Saved data entries:
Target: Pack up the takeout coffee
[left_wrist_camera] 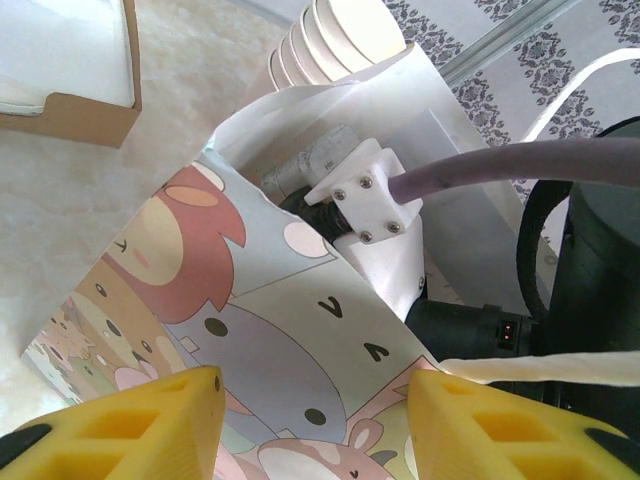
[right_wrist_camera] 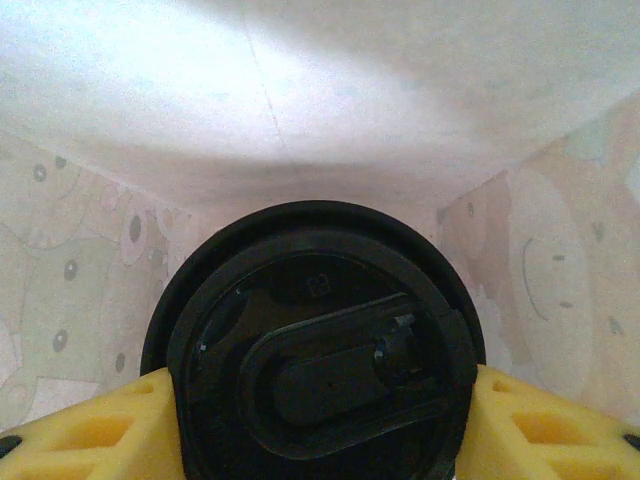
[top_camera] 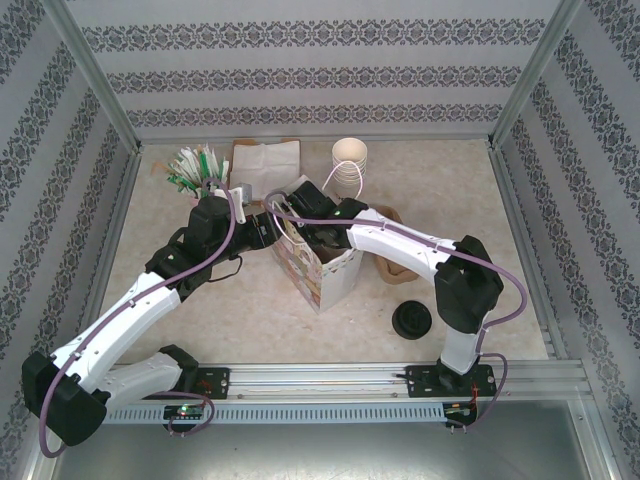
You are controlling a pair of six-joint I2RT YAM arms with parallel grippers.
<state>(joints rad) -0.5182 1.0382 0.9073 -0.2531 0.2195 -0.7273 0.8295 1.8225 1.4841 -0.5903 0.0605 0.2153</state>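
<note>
The takeout coffee's round black lid (right_wrist_camera: 318,345) sits between my right gripper's yellow fingers (right_wrist_camera: 110,430), seen from above inside the cartoon-printed paper bag (top_camera: 322,270). My right gripper (right_wrist_camera: 322,405) is shut on the coffee; the cream cup below the lid is hidden. In the top view the right wrist (top_camera: 318,232) reaches down into the bag's open mouth. My left gripper (left_wrist_camera: 315,420) is open at the bag's left side (left_wrist_camera: 270,330), its fingers wide apart with the printed wall in front of them. From above, the left gripper (top_camera: 266,232) stands against that wall.
A stack of lidless cream cups (top_camera: 350,160) stands behind the bag, also the stack (left_wrist_camera: 330,40). Loose black lids (top_camera: 412,320) lie front right, a brown paper item (top_camera: 396,268) right of the bag. A cardboard napkin box (top_camera: 265,158) and a bundle of straws (top_camera: 195,168) sit at the back left.
</note>
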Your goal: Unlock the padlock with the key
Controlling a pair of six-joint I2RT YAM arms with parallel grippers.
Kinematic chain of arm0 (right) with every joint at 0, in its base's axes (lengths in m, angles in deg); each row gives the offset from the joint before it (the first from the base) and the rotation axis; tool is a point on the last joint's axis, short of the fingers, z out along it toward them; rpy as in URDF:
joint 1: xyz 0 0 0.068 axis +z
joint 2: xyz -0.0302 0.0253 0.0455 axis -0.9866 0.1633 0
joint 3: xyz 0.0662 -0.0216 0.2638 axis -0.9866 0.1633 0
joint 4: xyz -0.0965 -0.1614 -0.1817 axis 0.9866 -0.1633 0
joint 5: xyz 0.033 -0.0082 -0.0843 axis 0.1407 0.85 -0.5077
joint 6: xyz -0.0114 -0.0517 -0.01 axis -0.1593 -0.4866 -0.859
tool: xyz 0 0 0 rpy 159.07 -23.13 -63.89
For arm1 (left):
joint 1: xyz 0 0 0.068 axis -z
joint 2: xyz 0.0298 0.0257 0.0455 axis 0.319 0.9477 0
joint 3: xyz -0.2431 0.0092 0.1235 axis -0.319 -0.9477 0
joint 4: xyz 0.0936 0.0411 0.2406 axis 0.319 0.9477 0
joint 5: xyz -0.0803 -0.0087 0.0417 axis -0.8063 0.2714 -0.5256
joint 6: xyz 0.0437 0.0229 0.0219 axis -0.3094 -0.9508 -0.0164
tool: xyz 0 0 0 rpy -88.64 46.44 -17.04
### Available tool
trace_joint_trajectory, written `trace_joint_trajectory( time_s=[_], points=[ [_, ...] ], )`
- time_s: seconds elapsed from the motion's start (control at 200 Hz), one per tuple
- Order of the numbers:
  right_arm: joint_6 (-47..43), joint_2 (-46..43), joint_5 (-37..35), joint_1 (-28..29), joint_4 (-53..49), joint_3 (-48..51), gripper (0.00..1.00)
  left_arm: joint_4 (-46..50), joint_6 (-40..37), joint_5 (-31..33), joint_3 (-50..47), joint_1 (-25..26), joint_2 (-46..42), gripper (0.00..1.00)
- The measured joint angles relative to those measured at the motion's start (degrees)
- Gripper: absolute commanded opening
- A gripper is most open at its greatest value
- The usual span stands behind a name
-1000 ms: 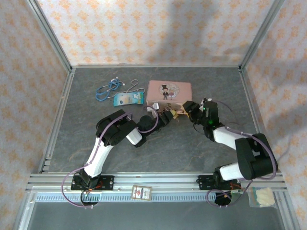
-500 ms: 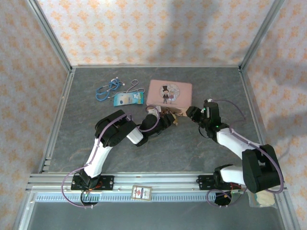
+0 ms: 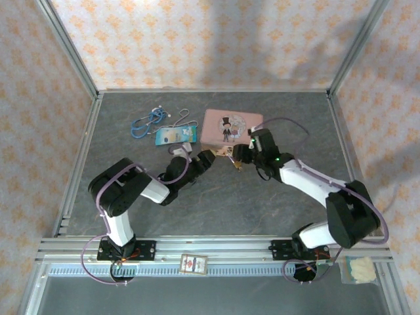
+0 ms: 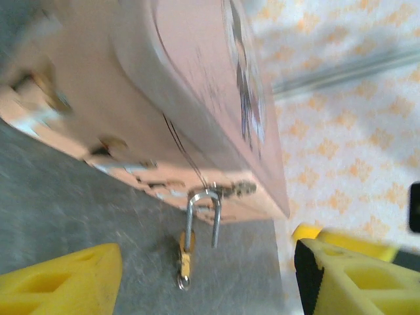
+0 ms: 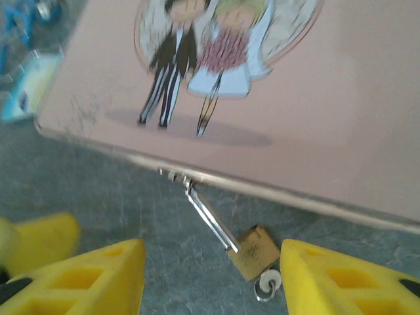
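The padlock (image 5: 252, 252) hangs by its thin shackle from the hasp on the front of the pink tin (image 5: 328, 98), its brass body lying on the grey table (image 3: 216, 203). The round silvery head of the key (image 5: 266, 284) sticks out of its bottom end. The right gripper (image 5: 211, 262) hovers over it with its yellow fingers spread wide. The padlock lies between them, nearer the finger on the right of that view, and touches neither. The left gripper (image 4: 209, 262) is also spread wide, and the padlock sits apart from both fingers in the gap. There, one shackle leg seems to end clear of the body.

Half a second ago the left gripper was closer to the padlock. It has since drawn back leftward and its elbow has dropped. The right gripper has moved in toward the tin, which has not shifted.

There are one padlock, one key, one tin, one blue cord bundle (image 3: 146, 122) and one blue-white card (image 3: 175, 135).
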Motion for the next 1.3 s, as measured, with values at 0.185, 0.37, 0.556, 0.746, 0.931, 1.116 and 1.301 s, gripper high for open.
trace_joint_trajectory(
  time_s=[0.185, 0.37, 0.556, 0.746, 0.931, 1.116, 1.301],
  points=[
    [-4.59, 9.53, -6.36, 6.23, -7.23, -6.25, 0.54, 0.35, -0.98, 1.20, -1.53, -4.39, -2.69, 0.67],
    [-7.15, 18.69, -17.11, 11.37, -12.35, -12.31, 0.51, 0.04, -0.94, 1.31, -1.51, -4.98, -2.47, 0.66],
    [-7.91, 22.45, -27.12, 12.85, -15.28, -13.68, 0.48, -2.51, -0.11, 0.81, -1.51, -5.01, -0.74, 0.65],
    [-8.57, 23.34, -31.23, 13.09, -15.56, -13.88, 0.40, -3.65, 0.72, 0.07, -1.53, -4.98, -0.26, 0.65],
    [-8.96, 23.63, -31.43, 13.11, -14.64, -13.62, 0.33, -4.37, 0.72, 0.04, -1.53, -5.01, -0.26, 0.65],
    [-9.73, 23.63, -31.47, 13.11, -11.19, -11.13, 0.39, -4.85, 0.72, 0.04, -1.53, -5.01, -0.26, 0.64],
    [-11.34, 23.54, -32.33, 13.42, -8.11, -9.77, 0.28, -5.16, 0.72, 0.07, -1.60, -5.01, -0.26, 0.64]
  ],
)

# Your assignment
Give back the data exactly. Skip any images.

# Task response
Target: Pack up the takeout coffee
[left_wrist_camera] 
[right_wrist_camera] 
[top_camera] 
You are controlling a pair of six-joint I2RT YAM arms with parallel grippers.
<state>(joints rad) -0.5182 1.0382 0.9073 -0.2531 0.2195 -0.7273 0.8295 1.8225 1.4841 -0.5903 0.0605 0.2153</state>
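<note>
The takeout coffee's round black lid (right_wrist_camera: 318,345) sits between my right gripper's yellow fingers (right_wrist_camera: 110,430), seen from above inside the cartoon-printed paper bag (top_camera: 322,270). My right gripper (right_wrist_camera: 322,405) is shut on the coffee; the cream cup below the lid is hidden. In the top view the right wrist (top_camera: 318,232) reaches down into the bag's open mouth. My left gripper (left_wrist_camera: 315,420) is open at the bag's left side (left_wrist_camera: 270,330), its fingers wide apart with the printed wall in front of them. From above, the left gripper (top_camera: 266,232) stands against that wall.
A stack of lidless cream cups (top_camera: 350,160) stands behind the bag, also the stack (left_wrist_camera: 330,40). Loose black lids (top_camera: 412,320) lie front right, a brown paper item (top_camera: 396,268) right of the bag. A cardboard napkin box (top_camera: 265,158) and a bundle of straws (top_camera: 195,168) sit at the back left.
</note>
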Your goal: Unlock the padlock with the key
Controlling a pair of six-joint I2RT YAM arms with parallel grippers.
Kinematic chain of arm0 (right) with every joint at 0, in its base's axes (lengths in m, angles in deg); each row gives the offset from the joint before it (the first from the base) and the rotation axis; tool is a point on the last joint's axis, short of the fingers, z out along it toward them; rpy as in URDF:
joint 1: xyz 0 0 0.068 axis +z
joint 2: xyz -0.0302 0.0253 0.0455 axis -0.9866 0.1633 0
joint 3: xyz 0.0662 -0.0216 0.2638 axis -0.9866 0.1633 0
joint 4: xyz -0.0965 -0.1614 -0.1817 axis 0.9866 -0.1633 0
joint 5: xyz 0.033 -0.0082 -0.0843 axis 0.1407 0.85 -0.5077
joint 6: xyz -0.0114 -0.0517 -0.01 axis -0.1593 -0.4866 -0.859
tool: xyz 0 0 0 rpy 159.07 -23.13 -63.89
For arm1 (left):
joint 1: xyz 0 0 0.068 axis -z
joint 2: xyz 0.0298 0.0257 0.0455 axis 0.319 0.9477 0
joint 3: xyz -0.2431 0.0092 0.1235 axis -0.319 -0.9477 0
joint 4: xyz 0.0936 0.0411 0.2406 axis 0.319 0.9477 0
joint 5: xyz -0.0803 -0.0087 0.0417 axis -0.8063 0.2714 -0.5256
joint 6: xyz 0.0437 0.0229 0.0219 axis -0.3094 -0.9508 -0.0164
tool: xyz 0 0 0 rpy -88.64 46.44 -17.04
### Available tool
trace_joint_trajectory, written `trace_joint_trajectory( time_s=[_], points=[ [_, ...] ], )`
- time_s: seconds elapsed from the motion's start (control at 200 Hz), one per tuple
- Order of the numbers:
  right_arm: joint_6 (-47..43), joint_2 (-46..43), joint_5 (-37..35), joint_1 (-28..29), joint_4 (-53..49), joint_3 (-48..51), gripper (0.00..1.00)
  left_arm: joint_4 (-46..50), joint_6 (-40..37), joint_5 (-31..33), joint_3 (-50..47), joint_1 (-25..26), joint_2 (-46..42), gripper (0.00..1.00)
- The measured joint angles relative to those measured at the motion's start (degrees)
- Gripper: absolute commanded opening
- A gripper is most open at its greatest value
- The usual span stands behind a name
-1000 ms: 
-500 ms: 
+0 ms: 
+0 ms: 
+0 ms: 
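The padlock (image 5: 252, 252) hangs by its thin shackle from the hasp on the front of the pink tin (image 5: 328, 98), its brass body lying on the grey table (image 3: 216, 203). The round silvery head of the key (image 5: 266, 284) sticks out of its bottom end. The right gripper (image 5: 211, 262) hovers over it with its yellow fingers spread wide. The padlock lies between them, nearer the finger on the right of that view, and touches neither. The left gripper (image 4: 209, 262) is also spread wide, and the padlock sits apart from both fingers in the gap. There, one shackle leg seems to end clear of the body.

Half a second ago the left gripper was closer to the padlock. It has since drawn back leftward and its elbow has dropped. The right gripper has moved in toward the tin, which has not shifted.

There are one padlock, one key, one tin, one blue cord bundle (image 3: 146, 122) and one blue-white card (image 3: 175, 135).
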Motion for the next 1.3 s, as measured, with values at 0.185, 0.37, 0.556, 0.746, 0.931, 1.116 and 1.301 s, gripper high for open.
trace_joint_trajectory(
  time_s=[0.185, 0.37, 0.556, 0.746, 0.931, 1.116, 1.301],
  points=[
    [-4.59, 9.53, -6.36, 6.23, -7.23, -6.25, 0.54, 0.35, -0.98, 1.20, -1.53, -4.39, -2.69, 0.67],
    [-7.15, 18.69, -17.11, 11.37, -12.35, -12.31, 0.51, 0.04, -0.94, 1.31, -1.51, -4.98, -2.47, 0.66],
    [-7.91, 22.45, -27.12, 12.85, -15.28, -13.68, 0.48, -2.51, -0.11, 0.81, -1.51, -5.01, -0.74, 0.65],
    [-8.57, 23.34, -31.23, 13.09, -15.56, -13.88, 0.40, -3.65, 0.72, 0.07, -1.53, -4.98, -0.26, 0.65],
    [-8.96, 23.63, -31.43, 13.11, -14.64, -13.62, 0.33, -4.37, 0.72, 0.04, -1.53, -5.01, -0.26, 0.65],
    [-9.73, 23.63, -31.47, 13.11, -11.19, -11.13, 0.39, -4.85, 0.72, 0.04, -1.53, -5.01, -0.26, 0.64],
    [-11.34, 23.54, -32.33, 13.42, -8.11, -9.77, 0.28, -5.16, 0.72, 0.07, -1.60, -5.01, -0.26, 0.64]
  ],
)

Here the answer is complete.